SASSO PISANO ED IL PARCO DELLA FUMAROLA
Dal borgo di Sasso Pisano parte il percorso trekking che collega il Parco della Fumarola con Monterotondo Marittimo e con il Parco delle Biancane. Un anello che può essere iniziato da entrambi i borghi e che può essere fatto da tutti perché ha una difficoltà molto bassa.
Se avete voglia di fare questo percorso trekking vi consiglio 2 cose: 1. armatevi comunque di attrezzatura sportiva (come scarpe da trekking, acqua perché fa molto caldo con il vapore dei soffioni e abbigliamento comodo) e 2. di percorrerlo partendo dal Parco delle Biancane, questo perché almeno vi evitate le salite del Parco delle Fumarole. 😉
Qui trovate tutti i dettagli delle escursioni.


Noi non eravamo attrezzati quindi abbiamo fatto un piccolo tratto a piedi e poi con la macchina siamo andati fino a Monterotondo Marittimo e abbiamo parcheggiato la macchina all’ingresso del Parco delle Biancane, sopra la centrale dell’Enel.
MONTEROTONDO MARITTIMO ED IL PARCO DELLA BIANCANE
Abbiamo parcheggiato e abbiamo fatto solo un pezzo a piedi ma le opzioni potevano essere due: fare l’anello del percorso naturalistico del Parco delle Biancane (circa 40min), oppure collegarsi poi con il tretto del Parco della Fumarola ed arrivare fino a Sasso Pisano. Per maggiori informazioni sul percorso intero: cliccate qui.

Finita l’escursione ci siamo spostati a mangiare nel borgo di Monterotondo Marittimo* e poi siamo saliti fino in cima per vedere il centro caratterizzato principalmente dal Comune e la piazza centrale, la chiesa e quello che rimane della Rocca.


BORGO DI SERRAZZANO (fraz. di Pomarance)
Riprendiamo la macchina e mentre torniamo in direzione Lucca, ci siamo fermati al borgo di Serrazzano (che fa parte del comune di Pomarance). Da vedere ci sono: la Chiesa di S. Donato, la Piazzetta della Cisterna, la Porta Fiorentina (la porta d’ingresso) e quello che rimane del castello longobardo.

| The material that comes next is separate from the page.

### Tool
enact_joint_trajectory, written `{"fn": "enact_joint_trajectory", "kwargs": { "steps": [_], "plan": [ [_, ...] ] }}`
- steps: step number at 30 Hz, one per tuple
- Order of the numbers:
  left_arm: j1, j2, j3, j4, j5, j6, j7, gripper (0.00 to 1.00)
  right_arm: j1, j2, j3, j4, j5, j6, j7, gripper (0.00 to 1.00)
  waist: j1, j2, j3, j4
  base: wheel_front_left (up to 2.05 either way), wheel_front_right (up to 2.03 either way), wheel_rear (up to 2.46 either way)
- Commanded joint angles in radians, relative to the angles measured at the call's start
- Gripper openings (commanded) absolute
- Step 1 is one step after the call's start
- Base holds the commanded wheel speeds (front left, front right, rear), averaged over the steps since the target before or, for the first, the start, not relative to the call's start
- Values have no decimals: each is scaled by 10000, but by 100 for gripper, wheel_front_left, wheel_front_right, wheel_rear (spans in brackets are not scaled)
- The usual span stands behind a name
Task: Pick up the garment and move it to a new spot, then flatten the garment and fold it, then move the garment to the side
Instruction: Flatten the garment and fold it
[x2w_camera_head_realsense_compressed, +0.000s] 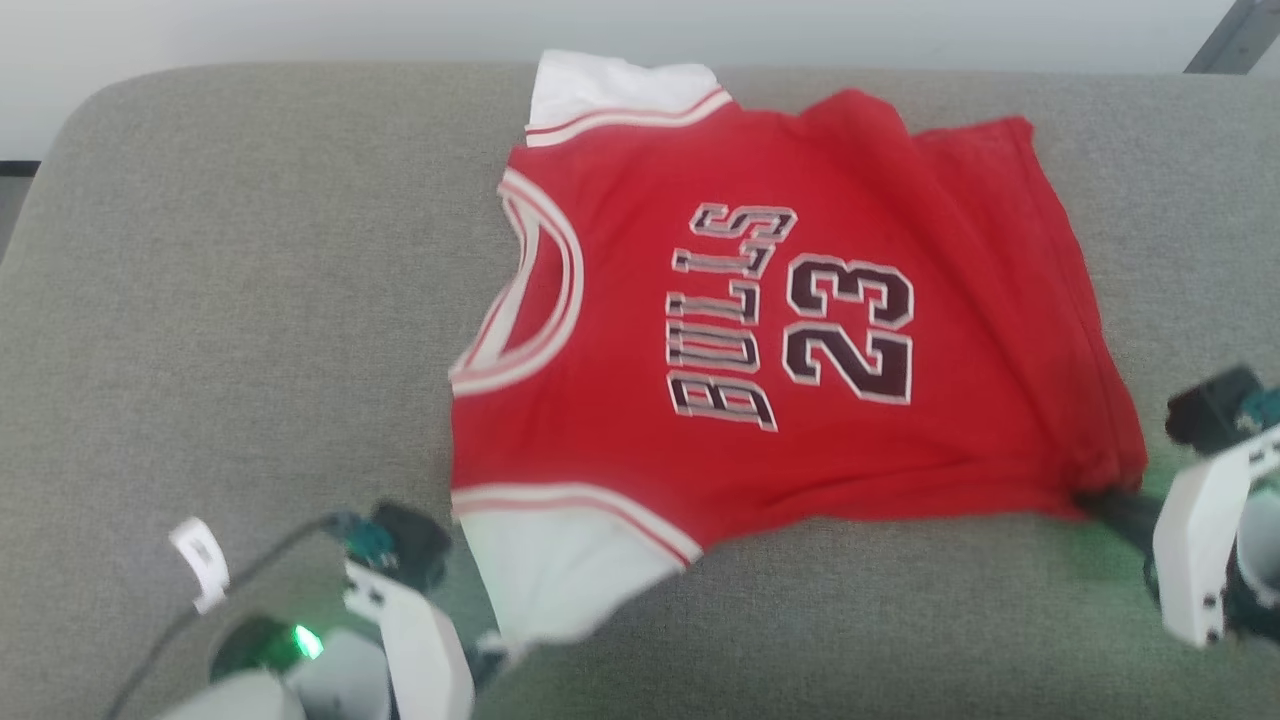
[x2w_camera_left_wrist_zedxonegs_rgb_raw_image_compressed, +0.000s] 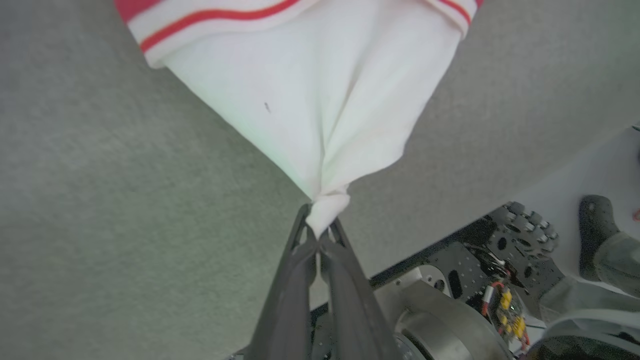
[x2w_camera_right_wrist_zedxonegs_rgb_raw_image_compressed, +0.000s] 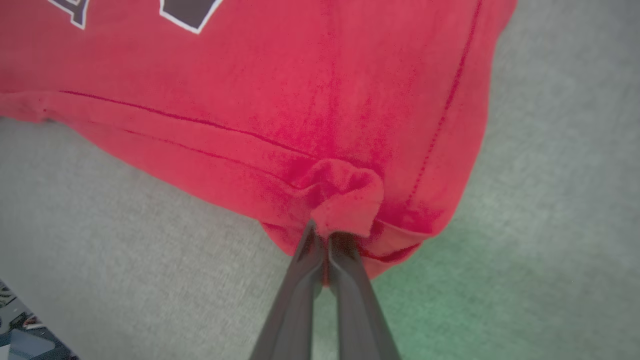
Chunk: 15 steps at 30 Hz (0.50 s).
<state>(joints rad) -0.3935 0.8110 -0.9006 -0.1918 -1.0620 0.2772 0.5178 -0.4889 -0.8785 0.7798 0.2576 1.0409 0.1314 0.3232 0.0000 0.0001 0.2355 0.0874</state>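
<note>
Left portion: grey cushion (x2w_camera_head_realsense_compressed: 240, 300), bare from its rounded far-left corner across to the collar (x2w_camera_head_realsense_compressed: 530, 290). This is the widest open room on the surface. A cable with a white tag (x2w_camera_head_realsense_compressed: 200, 560) hangs over the near-left area.

Near left: left gripper (x2w_camera_left_wrist_zedxonegs_rgb_raw_image_compressed: 318, 226), jaws closed tight on the tip of the near sleeve (x2w_camera_head_realsense_compressed: 540, 570). The white cloth is pulled into a cone running to the pinch. The cushion's near edge runs just behind the fingers, with the robot's base beyond it.

Centre: garment (x2w_camera_head_realsense_compressed: 620, 450) lies front up on the cushion, collar to the left and hem to the right, with the lettering reading sideways. The far sleeve (x2w_camera_head_realsense_compressed: 610, 85) reaches the cushion's far edge, so no margin there. A bare strip runs along the near side.

Right: the hem side shows layered folds toward the far corner. Right gripper (x2w_camera_right_wrist_zedxonegs_rgb_raw_image_compressed: 326, 235), jaws clamped on a bunched knot of the near hem corner (x2w_camera_right_wrist_zedxonegs_rgb_raw_image_compressed: 345, 197). A narrower band of bare cushion lies right of the hem.
</note>
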Motion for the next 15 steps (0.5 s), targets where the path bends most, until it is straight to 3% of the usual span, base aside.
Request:
{"fn": "enact_joint_trajectory", "kwargs": {
  "steps": [1,9,15],
  "plan": [
    [397,-125,-113,-66,-181,96,-53,0,484,-61,-50,-227,212,-13,159,0,0,-1,-18,2,0,0,0],
    [1032,-363,-426,38,-248,50,-228,0,1878,-303,-519,-853,458,-13,423,0,0,-1,-18,-18,0,0,0],
    [739,-2,-65,-102,-225,182,-350,0,2115,-273,-1045,-1142,397,-13,480,0,0,-1,-88,-73,0,0,0]
  ]
}}
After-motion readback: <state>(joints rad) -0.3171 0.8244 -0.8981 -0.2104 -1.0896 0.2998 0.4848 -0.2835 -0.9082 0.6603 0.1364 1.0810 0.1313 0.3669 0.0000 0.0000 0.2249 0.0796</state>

BORGO DI CANNETO (fraz. di Monteverdi Marittimo)
Sempre sulla via del ritorno ci fermiamo a Canneto, frazioncina di Monteverdi Marittimo, dove sono carini la Chiesa di San Lorenzo, le mura e le stradine di sasso del paese e la casa di un cugino di Giosuè Carducci che lo ha anche ospitato (l’edificio non è visitabile).

ALTRI BORGHI DELLA VAL DI CECINA
Con più tempo a disposizione valeva sicuramente la pena andare a Larderello con il Museo della Geotermia, Pomarance e Monteverdi Marittimo. Una buona scusa per tornare in Val di Cecina! 🙂
Tra l’altro, non è lontanissima anche la bellissima Volterra: leggete qui il post dedicato.
*DOVE MANGIARE
Dopo l’escursione al Parco delle Biancane andate nel centro di Monterotondo Marittimo alla Trattoria che c’è c’è. Noi abbiamo preso i Pici al sugo di Castrato e un antipasto di formaggi con miele ed affettati (salame e prosciutto).